Grâce aux 48H de la BD d'avril dernier, j'ai acheté cet album pour mon fils qui l'a dévoré (il a même eu le 2e tome peu après). Mais bien qu'il m'ait encouragée à le lire, ce n'est que maintenant que je l'ai fait, car j'étais un peu rebutée par le trait "carré" du dessin (comme attendu, sans me plaire, il ne me déplaît pas non plus). Eh bien, cela aurait été une erreur de passer à côté car cet album reprend avec brio L'Odyssée d'Homère, dans lequel il raconte le retour d'Ulysse sur son île, Ithaque, mais en se focalisant sur Télémaque. Il y a quelques changements et aménagements, mais je suis ravie que mon fils puisse lire la mythologie de cette manière-là, dans un genre (a BD) qu'il affectionne.

Dans ce premier tome, nous sommes quatre ans après la fin de la Guerre de Troie (résumée sur quatre planches) et Télémaque se lasse d'attendre le retour de son père, qu'il ne connaît pas. Il décide donc de s'enfuir pour le retrouver, où qu'il soit. C'est ainsi qu'il se rend à Pylos où il rencontre le Roi Nestor, ami et allié d'Ulysse, qui vient de changé de prétendant pour sa fille Polycaste. Au fils de Ménélas, il préfère désormais celui d'Achille.

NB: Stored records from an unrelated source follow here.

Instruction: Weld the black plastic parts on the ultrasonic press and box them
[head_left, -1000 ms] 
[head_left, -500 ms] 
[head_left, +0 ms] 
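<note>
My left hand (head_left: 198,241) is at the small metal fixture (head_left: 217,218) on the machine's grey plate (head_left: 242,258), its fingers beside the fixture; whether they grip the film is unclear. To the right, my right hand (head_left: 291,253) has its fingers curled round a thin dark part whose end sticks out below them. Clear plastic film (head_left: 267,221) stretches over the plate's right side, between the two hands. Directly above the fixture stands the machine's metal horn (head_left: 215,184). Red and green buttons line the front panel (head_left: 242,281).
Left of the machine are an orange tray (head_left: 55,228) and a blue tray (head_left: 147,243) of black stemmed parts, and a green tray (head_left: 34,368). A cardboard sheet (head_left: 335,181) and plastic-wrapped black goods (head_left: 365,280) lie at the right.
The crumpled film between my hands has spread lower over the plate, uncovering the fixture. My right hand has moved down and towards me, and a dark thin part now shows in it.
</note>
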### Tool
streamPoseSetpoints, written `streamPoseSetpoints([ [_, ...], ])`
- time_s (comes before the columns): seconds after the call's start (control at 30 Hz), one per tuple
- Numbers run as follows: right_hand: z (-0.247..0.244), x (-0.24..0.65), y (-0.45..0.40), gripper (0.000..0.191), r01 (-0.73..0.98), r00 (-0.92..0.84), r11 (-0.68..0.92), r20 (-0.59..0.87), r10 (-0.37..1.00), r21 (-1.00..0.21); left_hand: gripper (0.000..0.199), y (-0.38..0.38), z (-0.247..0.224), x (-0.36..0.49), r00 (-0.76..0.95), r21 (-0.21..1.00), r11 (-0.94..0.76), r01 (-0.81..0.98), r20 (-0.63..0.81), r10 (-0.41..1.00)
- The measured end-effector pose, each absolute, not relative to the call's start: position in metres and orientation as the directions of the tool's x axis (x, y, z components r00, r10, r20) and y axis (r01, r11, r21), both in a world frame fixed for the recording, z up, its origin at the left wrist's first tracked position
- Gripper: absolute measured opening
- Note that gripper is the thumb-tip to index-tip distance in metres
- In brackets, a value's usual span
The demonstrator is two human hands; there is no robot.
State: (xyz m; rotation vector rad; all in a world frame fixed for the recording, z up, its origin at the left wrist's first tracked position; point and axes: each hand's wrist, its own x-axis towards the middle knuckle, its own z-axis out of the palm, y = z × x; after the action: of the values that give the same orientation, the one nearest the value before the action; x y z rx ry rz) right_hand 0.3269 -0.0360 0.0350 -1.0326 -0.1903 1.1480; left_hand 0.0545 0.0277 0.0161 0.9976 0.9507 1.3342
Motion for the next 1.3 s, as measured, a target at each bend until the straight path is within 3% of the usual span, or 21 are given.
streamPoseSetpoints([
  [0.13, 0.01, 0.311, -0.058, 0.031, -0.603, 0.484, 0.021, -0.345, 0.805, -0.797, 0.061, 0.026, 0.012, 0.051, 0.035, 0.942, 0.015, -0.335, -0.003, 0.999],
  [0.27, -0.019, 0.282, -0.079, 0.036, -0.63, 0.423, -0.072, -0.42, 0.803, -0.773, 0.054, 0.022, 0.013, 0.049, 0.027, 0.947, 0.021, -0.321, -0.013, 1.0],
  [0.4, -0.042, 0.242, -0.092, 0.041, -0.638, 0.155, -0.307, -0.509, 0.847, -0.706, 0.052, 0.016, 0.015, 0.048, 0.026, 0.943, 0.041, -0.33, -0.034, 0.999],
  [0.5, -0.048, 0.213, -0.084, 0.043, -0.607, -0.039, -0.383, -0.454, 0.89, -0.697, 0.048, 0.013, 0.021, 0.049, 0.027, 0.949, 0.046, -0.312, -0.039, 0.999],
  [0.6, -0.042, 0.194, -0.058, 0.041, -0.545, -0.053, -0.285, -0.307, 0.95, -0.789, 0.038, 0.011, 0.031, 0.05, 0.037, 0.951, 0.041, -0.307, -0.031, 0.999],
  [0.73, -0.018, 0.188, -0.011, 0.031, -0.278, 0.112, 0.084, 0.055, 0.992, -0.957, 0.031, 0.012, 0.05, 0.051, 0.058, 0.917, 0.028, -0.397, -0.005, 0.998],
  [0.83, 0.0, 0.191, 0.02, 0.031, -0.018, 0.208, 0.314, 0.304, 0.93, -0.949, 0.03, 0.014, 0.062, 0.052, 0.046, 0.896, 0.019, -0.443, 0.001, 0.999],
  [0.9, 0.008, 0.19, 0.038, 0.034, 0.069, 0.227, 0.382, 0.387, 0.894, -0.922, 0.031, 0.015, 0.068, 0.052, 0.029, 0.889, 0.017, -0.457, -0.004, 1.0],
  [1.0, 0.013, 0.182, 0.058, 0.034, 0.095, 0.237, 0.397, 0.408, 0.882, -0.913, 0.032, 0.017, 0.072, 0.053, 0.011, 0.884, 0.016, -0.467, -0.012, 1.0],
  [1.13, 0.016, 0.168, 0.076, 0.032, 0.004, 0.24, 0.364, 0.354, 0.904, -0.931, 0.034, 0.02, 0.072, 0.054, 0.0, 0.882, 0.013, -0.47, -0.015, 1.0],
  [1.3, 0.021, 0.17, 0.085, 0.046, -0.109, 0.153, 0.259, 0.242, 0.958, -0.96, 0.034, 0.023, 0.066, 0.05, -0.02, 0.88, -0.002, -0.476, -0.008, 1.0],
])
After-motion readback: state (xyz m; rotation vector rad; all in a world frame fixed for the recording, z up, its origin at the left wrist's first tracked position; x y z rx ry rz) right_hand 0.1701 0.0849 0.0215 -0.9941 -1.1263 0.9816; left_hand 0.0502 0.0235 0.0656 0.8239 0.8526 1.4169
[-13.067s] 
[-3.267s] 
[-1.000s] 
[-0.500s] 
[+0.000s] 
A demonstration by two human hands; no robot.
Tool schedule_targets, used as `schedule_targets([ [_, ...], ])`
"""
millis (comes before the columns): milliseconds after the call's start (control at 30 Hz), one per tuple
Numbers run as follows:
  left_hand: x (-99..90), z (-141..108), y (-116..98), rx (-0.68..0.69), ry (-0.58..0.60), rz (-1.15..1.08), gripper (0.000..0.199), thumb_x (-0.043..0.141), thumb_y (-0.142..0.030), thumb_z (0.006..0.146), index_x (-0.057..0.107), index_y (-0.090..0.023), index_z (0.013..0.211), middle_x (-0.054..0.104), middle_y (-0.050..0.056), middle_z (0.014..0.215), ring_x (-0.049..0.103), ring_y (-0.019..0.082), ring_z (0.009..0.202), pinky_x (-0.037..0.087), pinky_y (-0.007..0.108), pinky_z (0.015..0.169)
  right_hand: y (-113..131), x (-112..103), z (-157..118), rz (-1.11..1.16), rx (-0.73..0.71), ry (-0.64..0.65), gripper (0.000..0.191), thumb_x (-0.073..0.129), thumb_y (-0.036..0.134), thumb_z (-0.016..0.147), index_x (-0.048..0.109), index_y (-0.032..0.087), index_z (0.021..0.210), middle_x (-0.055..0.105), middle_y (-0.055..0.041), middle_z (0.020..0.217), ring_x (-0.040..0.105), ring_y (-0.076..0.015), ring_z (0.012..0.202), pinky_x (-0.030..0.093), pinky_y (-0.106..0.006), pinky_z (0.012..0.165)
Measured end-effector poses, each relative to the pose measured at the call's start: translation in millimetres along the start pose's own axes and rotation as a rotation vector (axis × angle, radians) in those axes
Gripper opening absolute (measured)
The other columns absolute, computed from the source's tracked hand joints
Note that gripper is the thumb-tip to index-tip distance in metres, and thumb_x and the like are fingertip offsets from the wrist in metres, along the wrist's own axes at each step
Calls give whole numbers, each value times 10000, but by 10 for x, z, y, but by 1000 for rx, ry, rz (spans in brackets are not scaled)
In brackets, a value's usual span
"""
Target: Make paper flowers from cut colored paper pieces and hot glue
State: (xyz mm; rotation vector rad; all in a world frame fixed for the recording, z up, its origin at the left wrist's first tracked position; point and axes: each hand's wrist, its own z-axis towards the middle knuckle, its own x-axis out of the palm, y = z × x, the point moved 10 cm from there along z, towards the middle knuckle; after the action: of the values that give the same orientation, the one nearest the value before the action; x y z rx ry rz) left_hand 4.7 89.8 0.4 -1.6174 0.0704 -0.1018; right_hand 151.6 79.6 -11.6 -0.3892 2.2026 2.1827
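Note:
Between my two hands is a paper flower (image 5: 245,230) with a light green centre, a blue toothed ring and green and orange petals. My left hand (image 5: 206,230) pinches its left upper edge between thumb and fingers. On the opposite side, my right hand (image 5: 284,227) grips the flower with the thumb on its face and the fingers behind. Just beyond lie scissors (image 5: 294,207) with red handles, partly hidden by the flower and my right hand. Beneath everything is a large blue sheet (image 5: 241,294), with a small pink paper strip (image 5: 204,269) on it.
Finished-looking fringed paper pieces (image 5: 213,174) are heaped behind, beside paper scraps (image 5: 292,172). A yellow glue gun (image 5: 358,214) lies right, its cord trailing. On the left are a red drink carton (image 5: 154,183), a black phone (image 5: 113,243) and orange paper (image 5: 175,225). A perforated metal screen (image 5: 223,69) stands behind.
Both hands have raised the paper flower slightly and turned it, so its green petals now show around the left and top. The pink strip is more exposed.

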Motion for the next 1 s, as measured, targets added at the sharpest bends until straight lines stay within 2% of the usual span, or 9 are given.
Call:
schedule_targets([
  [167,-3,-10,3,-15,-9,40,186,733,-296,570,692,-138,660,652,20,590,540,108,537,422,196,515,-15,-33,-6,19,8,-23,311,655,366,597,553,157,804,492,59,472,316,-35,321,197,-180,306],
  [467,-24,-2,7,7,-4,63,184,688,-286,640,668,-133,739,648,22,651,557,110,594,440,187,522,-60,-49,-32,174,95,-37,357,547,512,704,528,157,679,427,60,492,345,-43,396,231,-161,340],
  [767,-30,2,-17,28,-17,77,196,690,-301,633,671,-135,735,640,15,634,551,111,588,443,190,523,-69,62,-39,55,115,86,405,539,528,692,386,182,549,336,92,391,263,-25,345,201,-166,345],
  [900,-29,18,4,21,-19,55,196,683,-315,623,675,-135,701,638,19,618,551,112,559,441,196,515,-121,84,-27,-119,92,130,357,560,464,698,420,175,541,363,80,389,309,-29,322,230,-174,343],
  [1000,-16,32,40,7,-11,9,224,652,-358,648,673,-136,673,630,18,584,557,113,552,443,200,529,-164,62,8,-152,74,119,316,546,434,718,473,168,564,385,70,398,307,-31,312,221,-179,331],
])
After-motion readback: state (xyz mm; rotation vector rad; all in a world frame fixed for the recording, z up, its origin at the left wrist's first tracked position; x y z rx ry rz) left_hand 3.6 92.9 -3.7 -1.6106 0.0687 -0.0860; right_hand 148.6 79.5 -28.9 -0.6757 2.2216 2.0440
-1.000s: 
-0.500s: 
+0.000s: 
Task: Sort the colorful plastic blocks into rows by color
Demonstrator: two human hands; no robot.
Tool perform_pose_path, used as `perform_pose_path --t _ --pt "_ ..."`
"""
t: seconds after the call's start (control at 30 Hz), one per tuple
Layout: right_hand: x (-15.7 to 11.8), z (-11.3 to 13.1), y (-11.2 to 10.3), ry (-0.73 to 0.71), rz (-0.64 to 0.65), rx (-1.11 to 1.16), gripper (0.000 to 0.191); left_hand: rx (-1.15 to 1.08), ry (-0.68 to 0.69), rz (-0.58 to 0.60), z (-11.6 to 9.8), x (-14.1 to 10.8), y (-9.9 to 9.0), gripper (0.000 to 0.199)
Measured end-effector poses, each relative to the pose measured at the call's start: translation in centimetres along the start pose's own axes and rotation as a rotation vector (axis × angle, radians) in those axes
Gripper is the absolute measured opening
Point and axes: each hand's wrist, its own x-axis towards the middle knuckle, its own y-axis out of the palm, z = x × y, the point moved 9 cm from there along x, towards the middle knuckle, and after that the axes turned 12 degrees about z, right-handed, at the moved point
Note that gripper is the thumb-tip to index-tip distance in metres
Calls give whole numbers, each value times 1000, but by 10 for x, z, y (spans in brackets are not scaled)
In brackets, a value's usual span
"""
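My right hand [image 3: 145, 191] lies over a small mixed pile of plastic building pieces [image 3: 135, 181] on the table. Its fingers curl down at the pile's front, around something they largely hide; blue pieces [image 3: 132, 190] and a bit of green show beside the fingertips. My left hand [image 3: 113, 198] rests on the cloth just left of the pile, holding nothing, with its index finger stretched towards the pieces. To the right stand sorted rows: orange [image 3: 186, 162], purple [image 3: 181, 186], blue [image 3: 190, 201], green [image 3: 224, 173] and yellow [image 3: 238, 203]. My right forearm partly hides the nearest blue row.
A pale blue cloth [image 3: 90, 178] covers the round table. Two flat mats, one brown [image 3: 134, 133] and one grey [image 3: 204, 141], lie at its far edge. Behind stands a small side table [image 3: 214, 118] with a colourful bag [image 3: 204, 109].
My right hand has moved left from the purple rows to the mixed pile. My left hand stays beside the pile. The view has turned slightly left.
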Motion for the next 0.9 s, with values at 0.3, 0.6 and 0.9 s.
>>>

Désireuse de choisir son destin, Polycaste voit en Achille le moyen d'échapper à ce mariage arrangé en s'enfuyant avec lui. Alors qu'ils sont en mer, ils font la rencontre d'Éole, le Dieu des Vents qu'Ulysse a invoqué pour rentrer sereinement chez lui mais à qui il aurait volé des vents qui auraient ensuite été mauvaisement libérés par ses hommes, semant la tempête. Après un pacte avec Éole, les deux adolescents repartent avec comme "cadeau", Zéphyr, vent de l'ouest.

Après avoir échappé aux sirènes, le trio arrive sur l'île aux Cyclopes, où Polycaste et Télémaque sont faits prisonniers par le Cyclope rendu aveugle par Ulysse. Ils rencontrent Junior, qui veut se faire appeler Personne (on devine grâce à qui), le fils du Cyclope. Passionné par les humains, Personne sait beaucoup de choses, en théorie, mais c'est grâce à lui qu'ils sont libérés et qu'ils se retrouvent à nouveau en mer vers l'île de Circé.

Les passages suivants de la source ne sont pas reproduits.